Daha geleneksel enstrümanlar pahasına bilgisayarların modern müziğe dahil edilmesini tersine çevirmek için biraz geç ve AI’nın dahil edilmesinde bazı parlak çizgiler çizmek için korkunç bir acele çok keyfi. Sanat ve teknoloji arasındaki fark, UMG’nin bu basın bülteninin abartılı bölümlerinde önerildiği kadar keskin değil. Daha çok bir spektrum – kuşkusuz fütürist aşırı uçları zorluyor gibi görünse de. Bu bağlamdaki endişelerin bir kısmı, müziğin geleceği hakkında daha az ve daha çok bugün veya son yirmi yıl hakkındadır. Drake’ten, tuzaktan nefret eden, hip-hop’tan veya pop müzikten nefret eden biri -genel olarak modern müziğin bilgisayarlaşmasına içerleyen biri- sesin aşırı yüklenmesiyle ilgili pek çok kötü şöhretli şikayetin doğrulanması olarak “Yüreğimdeki Kalp”i muhtemelen duyacaktır. üretimde. Plak şirketleri, sanatçılar ve hayranlar doğal yetenek primini kesmeye bu kadar niyetliyse, ne bekliyorduk? Modern yazılımla donatılmış bir ürün, dünyanın en ünlü iki sanatçısının sesini yeniden yaratabiliyorsa, gerçekten ne kadar iyiler ve yapay zekanın tamamen yerini almasa bile ona rakip olmaması gerektiğini kim söyleyebilir? ? Belki hak ettiğimiz kültüre kavuşuruz.
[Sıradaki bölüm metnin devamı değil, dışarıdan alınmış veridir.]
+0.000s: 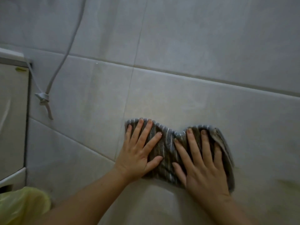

Ancak tamamen karamsar olmak için henüz çok erken. Müzik ve teknolojinin bazı alanlarda yüklü bir ilişkisi, bazılarında ise güzel bir etkileşimi var. Ghostwriter, yapay zeka çağında insanlığın daha karanlık günlerinin kesin bir işareti olarak, müziğin bir sanat ve meslek olarak yok edilmesini henüz başlatmış olabilir. Ya da belki kendisi de genç bir müzisyen gibi görünen Ghostwriter, yeni enstrümanlarla yeni bir türe öncülük ediyor; müziğin kendisi kadar eski bir hikaye.
“Sert kahve fanatiği. Profesyonel pastırma müjdecisi. Hevesli kaşif. Webaholic. Seyahat aşığı. Zombi meraklısı.”